Department of Radiation Oncology, Dongsan Medical Center, Keimyung University School of Medicine, Daegu, Republic of Korea.
Department of radiation oncology, Samsung Medical Center, Sungkyunkwan University School of Medicine, Seoul, Republic of Korea.
PLoS One. 2019 Jan 17;14(1):e0209998. doi: 10.1371/journal.pone.0209998. eCollection 2019.
Although radical cystectomy is a standard treatment in muscle-invasive bladder cancer, bladder preservation therapy including transurethral resection of bladder tumor, radiotherapy, and concurrent chemotherapy has been widely adopted, recently. This retrospective analysis was performed to evaluate the survival rates and prognostic factors related to treatment outcomes following bladder-preserving therapy including radiotherapy (RT) in bladder cancer with a curative intent.
We conducted a multi-institutional retrospective study of 152 patients with stage II-IV bladder cancer treated with curative RT between 2000 and 2010. There were 72 patients in stage II, 49 in stage III, and 31 in stage IV. Ninety-seven patients were treated with concurrent chemoradiotherapy and fifty-five with RT alone. Radiation was delivered to the pelvis (median 63 Gy), mainly with cisplatin. The median follow-up time was 35.5 months.
Sixty-nine patients (45.4%) showed a complete response to RT. The 5-year overall survival (OS) rate was 45.8%, the 5-year cause-specific survival (CSS) rate was 48.9%, and the 5-year disease-free survival (DFS) rate was 20.8%. Univariate analysis revealed significant differences in the following factors according to the survival rates: patient age, initial hemoglobin level, clinical T stage, clinical N stage, clinical stage group, tumor response to RT, hydronephrosis, and concurrent chemotherapy. Multivariate analysis also revealed a significant difference in patient age (p = 0.003 in OS, p<0.017 in CSS) and tumor response to RT (p = 0.002 in OS, p<0.001 in CSS). Concurrent chemotherapy was significantly different in the DFS rates (p = 0.046).

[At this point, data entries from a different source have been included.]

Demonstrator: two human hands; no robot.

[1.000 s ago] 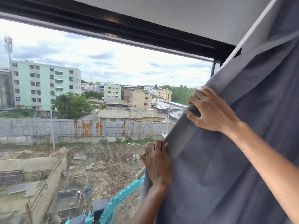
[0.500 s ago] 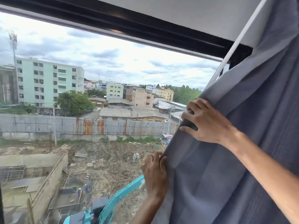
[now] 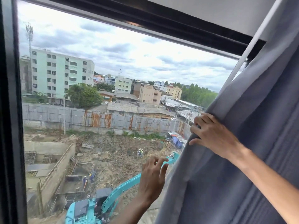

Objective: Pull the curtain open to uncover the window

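Note:
A grey-blue curtain (image 3: pixel 252 143) is bunched at the right side of the view, hanging from a white rail. My right hand (image 3: pixel 212 135) grips the curtain's leading edge at mid height, fingers wrapped around the fold. My left hand (image 3: pixel 152 178) floats lower and to the left, fingers spread, just clear of the fabric edge and holding nothing. The window (image 3: pixel 113 65) is uncovered across most of the view and shows a construction site and buildings outside.
A dark window frame post (image 3: pixel 11 120) runs down the left edge. The black top frame (image 3: pixel 145 15) and white ceiling slant across the top. The white curtain rail (image 3: pixel 252 44) runs up to the right.
My left hand has let go of the curtain edge and opened. My right hand has drawn the curtain further right, uncovering more glass. The left frame post has come into view.

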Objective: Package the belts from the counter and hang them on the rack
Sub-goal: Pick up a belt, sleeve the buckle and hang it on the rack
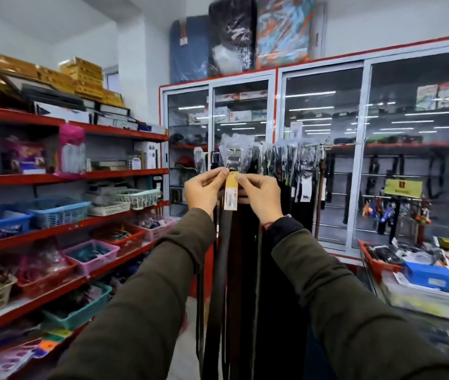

The survival rates reported herein are comparable to those from other studies, and tumor response and concurrent chemoradiotherapy were significant prognostic factors for better survival rates. Further randomized studies are needed to elucidate the impact of RT in bladder cancer.
尽管根治性膀胱切除术是肌层浸润性膀胱癌的标准治疗方法,但包括经尿道膀胱肿瘤切除术、放疗和同期化疗在内的膀胱保留治疗方法近年来已得到广泛应用。本回顾性分析旨在评估具有治愈意图的膀胱癌患者接受放疗(RT)的膀胱保留治疗后的生存率和与治疗结果相关的预后因素。
我们对 2000 年至 2010 年间接受根治性 RT 治疗的 152 例 II-IV 期膀胱癌患者进行了多机构回顾性研究。其中 II 期 72 例,III 期 49 例,IV 期 31 例。97 例患者接受同期放化疗,55 例患者仅接受 RT。盆腔放疗(中位剂量 63 Gy),主要采用顺铂。中位随访时间为 35.5 个月。
69 例(45.4%)患者 RT 完全缓解。5 年总生存率(OS)为 45.8%,5 年特异性生存率(CSS)为 48.9%,5 年无病生存率(DFS)为 20.8%。单因素分析显示,生存率与患者年龄、初诊血红蛋白水平、临床 T 分期、临床 N 分期、临床分期、肿瘤对 RT 的反应、肾积水和同期化疗有关。多因素分析还显示,患者年龄(OS:p=0.003,CSS:p<0.017)和肿瘤对 RT 的反应(OS:p=0.002,CSS:p<0.001)差异有统计学意义。DFS 率与同期化疗差异有统计学意义(p=0.046)。
本研究报道的生存率与其他研究相似,肿瘤反应和同期放化疗是生存更好的显著预后因素。需要进一步的随机研究来阐明 RT 在膀胱癌中的作用。